══ PROVIDED MATERIAL ══
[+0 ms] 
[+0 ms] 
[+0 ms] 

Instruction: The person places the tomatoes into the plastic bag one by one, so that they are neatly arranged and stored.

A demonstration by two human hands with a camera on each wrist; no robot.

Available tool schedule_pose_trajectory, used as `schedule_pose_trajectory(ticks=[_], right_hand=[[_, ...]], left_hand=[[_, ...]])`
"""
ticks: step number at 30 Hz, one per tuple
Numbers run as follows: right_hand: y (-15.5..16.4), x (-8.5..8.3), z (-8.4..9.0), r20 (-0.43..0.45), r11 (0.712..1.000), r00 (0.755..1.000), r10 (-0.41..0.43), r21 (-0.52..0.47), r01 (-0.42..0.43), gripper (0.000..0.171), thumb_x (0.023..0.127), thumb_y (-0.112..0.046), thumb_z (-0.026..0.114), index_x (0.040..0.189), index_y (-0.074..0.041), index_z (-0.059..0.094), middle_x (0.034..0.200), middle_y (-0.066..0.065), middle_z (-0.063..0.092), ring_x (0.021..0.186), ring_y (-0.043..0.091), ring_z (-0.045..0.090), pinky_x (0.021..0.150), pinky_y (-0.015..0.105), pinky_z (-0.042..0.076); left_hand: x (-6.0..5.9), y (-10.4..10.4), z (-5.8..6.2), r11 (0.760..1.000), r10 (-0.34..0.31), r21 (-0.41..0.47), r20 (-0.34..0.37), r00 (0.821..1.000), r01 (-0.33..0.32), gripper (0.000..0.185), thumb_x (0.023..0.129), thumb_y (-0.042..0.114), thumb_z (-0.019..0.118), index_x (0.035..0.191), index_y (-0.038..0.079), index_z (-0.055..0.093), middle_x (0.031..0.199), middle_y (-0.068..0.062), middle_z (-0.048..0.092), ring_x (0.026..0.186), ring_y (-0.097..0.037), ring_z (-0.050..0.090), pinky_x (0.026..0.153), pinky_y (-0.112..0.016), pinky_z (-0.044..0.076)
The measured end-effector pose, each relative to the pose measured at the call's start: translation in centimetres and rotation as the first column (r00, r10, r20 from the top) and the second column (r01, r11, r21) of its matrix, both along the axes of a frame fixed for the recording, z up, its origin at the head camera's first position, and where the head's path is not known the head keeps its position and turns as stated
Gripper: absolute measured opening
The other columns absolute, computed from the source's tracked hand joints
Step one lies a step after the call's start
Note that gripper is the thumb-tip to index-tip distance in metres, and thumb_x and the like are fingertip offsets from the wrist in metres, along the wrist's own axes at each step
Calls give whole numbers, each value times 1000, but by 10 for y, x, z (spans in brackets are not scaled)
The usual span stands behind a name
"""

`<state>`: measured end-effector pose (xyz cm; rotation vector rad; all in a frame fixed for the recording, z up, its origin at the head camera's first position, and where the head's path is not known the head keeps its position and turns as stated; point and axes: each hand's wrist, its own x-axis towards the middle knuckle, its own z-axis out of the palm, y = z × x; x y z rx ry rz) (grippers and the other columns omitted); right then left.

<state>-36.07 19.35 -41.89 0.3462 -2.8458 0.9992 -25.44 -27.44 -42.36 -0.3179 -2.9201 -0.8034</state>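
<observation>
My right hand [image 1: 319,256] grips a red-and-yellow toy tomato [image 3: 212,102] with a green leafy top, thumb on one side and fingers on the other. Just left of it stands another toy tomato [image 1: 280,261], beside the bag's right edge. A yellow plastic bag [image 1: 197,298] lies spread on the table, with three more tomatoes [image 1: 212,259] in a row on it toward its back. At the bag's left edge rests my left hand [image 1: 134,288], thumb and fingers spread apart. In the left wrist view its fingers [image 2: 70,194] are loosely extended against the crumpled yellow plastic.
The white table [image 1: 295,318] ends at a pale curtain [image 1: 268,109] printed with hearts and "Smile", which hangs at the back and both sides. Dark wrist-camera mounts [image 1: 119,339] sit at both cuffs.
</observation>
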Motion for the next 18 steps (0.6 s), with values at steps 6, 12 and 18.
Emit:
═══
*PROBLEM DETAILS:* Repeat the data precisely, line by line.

*RESPONSE AREA:*
[+0 ms] 
[+0 ms] 
[+0 ms] 

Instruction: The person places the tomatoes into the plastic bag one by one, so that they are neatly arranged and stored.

A demonstration by two human hands with a camera on each wrist; no robot.

Available tool schedule_pose_trajectory, used as `schedule_pose_trajectory(ticks=[_], right_hand=[[_, ...]], left_hand=[[_, ...]])`
"""
ticks: step number at 30 Hz, one per tuple
Numbers run as follows: right_hand: y (-15.5..16.4), x (-8.5..8.3), z (-8.4..9.0), r20 (-0.43..0.45), r11 (0.712..1.000), r00 (0.755..1.000), r10 (-0.41..0.43), r21 (-0.52..0.47), r01 (-0.42..0.43), gripper (0.000..0.171), thumb_x (0.023..0.127), thumb_y (-0.112..0.046), thumb_z (-0.026..0.114), index_x (0.040..0.189), index_y (-0.074..0.041), index_z (-0.059..0.094), middle_x (0.034..0.200), middle_y (-0.066..0.065), middle_z (-0.063..0.092), ring_x (0.021..0.186), ring_y (-0.043..0.091), ring_z (-0.045..0.090), pinky_x (0.021..0.150), pinky_y (-0.015..0.105), pinky_z (-0.042..0.076); left_hand: x (-6.0..5.9), y (-10.4..10.4), z (-5.8..6.2), r11 (0.760..1.000), r10 (-0.34..0.31), r21 (-0.41..0.47), r20 (-0.34..0.37), r00 (0.821..1.000), r01 (-0.33..0.32), gripper (0.000..0.185), thumb_x (0.023..0.129), thumb_y (-0.042..0.114), thumb_z (-0.019..0.118), index_x (0.035..0.191), index_y (-0.038..0.079), index_z (-0.055..0.093), middle_x (0.031..0.199), middle_y (-0.068..0.062), middle_z (-0.048..0.092), ring_x (0.026..0.186), ring_y (-0.097..0.037), ring_z (-0.050..0.090), pinky_x (0.026..0.153), pinky_y (-0.112..0.016), pinky_z (-0.044..0.076)
The measured end-effector pose, each relative to the pose measured at the call's start: translation in centimetres and rotation as the first column (r00, r10, r20 from the top) and the second column (r01, r11, r21) of its matrix, both along the axes of a frame fixed for the recording, z up, its origin at the head camera's first position, and where the head's path is not known the head keeps its position and turns as stated
Gripper: absolute measured opening
The other columns absolute, computed from the source's tracked hand joints
Step one lies a step after the call's start
Note that gripper is the thumb-tip to index-tip distance in metres, and thumb_x and the like are fingertip offsets from the wrist in metres, along the wrist's own axes at each step
Calls give whole numbers, each value times 1000, but by 10 for y, x, z (spans in brackets are not scaled)
The usual span stands behind a name
"""

`<state>`: measured end-effector pose (xyz cm; rotation vector rad; all in a frame fixed for the recording, z up, its origin at the head camera's first position, and where the head's path is not known the head keeps its position and turns as stated; point and axes: each hand's wrist, its own x-axis towards the middle knuckle, its own z-axis out of the palm, y = z × x; x y z rx ry rz) (grippers and the other columns omitted); right then left.

<state>-36.07 19.35 -41.89 0.3462 -2.8458 0.9992 -25.44 -27.44 -42.36 -0.3179 -2.9201 -0.8034</state>
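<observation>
My right hand [image 1: 319,256] grips a red-and-yellow toy tomato [image 3: 212,102] with a green leafy top, thumb on one side and fingers on the other. Just left of it stands another toy tomato [image 1: 280,261], beside the bag's right edge. A yellow plastic bag [image 1: 197,298] lies spread on the table, with three more tomatoes [image 1: 212,259] in a row on it toward its back. At the bag's left edge rests my left hand [image 1: 134,288], thumb and fingers spread apart. In the left wrist view its fingers [image 2: 70,194] are loosely extended against the crumpled yellow plastic.
The white table [image 1: 295,318] ends at a pale curtain [image 1: 268,109] printed with hearts and "Smile", which hangs at the back and both sides. Dark wrist-camera mounts [image 1: 119,339] sit at both cuffs.
</observation>
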Motion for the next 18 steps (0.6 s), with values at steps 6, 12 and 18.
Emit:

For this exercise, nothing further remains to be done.